§ Task goal:
Report how many lines in the listing below include the word "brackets". Write nothing besides the number.

START Supplied information

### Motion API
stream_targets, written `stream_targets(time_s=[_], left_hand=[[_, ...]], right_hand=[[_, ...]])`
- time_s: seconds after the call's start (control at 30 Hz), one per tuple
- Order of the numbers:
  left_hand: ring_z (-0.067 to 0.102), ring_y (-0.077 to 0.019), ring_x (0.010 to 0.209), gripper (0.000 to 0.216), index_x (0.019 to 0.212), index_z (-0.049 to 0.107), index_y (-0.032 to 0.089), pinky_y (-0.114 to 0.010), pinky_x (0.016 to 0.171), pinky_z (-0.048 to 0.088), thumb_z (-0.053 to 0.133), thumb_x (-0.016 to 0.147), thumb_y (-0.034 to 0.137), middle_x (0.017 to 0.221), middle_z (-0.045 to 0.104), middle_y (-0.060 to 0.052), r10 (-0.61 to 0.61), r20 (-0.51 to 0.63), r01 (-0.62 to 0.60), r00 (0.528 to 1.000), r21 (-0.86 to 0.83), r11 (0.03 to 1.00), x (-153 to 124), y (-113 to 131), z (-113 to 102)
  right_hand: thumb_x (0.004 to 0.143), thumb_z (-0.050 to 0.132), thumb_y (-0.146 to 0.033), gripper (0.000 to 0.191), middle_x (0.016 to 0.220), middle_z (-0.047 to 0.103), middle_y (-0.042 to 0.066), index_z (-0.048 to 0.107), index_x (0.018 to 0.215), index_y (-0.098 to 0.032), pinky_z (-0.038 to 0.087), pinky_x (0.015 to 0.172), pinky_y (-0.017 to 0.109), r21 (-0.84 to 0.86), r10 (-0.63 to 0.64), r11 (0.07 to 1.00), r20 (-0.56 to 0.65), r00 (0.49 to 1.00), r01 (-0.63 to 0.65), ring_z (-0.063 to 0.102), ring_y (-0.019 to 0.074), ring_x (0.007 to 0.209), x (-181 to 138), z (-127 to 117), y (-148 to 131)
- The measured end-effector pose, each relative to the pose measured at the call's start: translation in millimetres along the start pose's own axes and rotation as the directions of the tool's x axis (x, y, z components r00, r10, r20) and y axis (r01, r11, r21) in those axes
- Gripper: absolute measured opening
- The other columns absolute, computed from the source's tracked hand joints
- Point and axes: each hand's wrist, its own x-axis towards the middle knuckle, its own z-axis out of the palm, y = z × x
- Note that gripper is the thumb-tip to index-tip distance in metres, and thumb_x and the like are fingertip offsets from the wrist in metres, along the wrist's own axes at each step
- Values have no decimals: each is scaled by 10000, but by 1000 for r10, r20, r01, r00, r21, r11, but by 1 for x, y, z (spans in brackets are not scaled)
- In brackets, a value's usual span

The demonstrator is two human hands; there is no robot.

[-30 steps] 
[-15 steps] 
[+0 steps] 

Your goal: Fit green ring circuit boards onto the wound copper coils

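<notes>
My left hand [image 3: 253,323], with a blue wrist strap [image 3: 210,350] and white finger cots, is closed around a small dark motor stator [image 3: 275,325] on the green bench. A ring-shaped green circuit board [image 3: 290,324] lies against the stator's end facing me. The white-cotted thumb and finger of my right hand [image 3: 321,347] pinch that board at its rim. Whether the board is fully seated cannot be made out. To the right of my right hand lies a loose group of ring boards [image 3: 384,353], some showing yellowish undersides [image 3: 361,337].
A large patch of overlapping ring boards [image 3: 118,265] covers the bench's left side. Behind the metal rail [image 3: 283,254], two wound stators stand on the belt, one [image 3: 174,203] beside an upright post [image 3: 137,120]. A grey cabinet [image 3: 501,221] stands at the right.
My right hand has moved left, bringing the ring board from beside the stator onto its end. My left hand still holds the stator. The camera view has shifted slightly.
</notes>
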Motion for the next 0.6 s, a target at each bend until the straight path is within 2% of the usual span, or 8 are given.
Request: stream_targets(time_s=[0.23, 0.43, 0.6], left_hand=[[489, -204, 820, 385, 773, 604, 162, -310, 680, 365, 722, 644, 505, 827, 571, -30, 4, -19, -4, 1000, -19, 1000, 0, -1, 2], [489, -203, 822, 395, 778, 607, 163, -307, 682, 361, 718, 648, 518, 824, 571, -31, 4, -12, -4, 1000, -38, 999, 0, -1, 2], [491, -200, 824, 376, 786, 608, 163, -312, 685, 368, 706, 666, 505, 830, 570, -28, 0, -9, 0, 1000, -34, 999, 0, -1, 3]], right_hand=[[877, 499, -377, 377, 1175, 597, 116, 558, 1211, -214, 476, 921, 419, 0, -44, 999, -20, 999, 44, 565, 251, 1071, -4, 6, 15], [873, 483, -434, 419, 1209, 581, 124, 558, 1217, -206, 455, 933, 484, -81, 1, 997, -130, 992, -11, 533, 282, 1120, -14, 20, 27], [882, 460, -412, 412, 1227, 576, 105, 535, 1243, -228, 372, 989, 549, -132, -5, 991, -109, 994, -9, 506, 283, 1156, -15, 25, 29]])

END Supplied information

§ The completed task:
2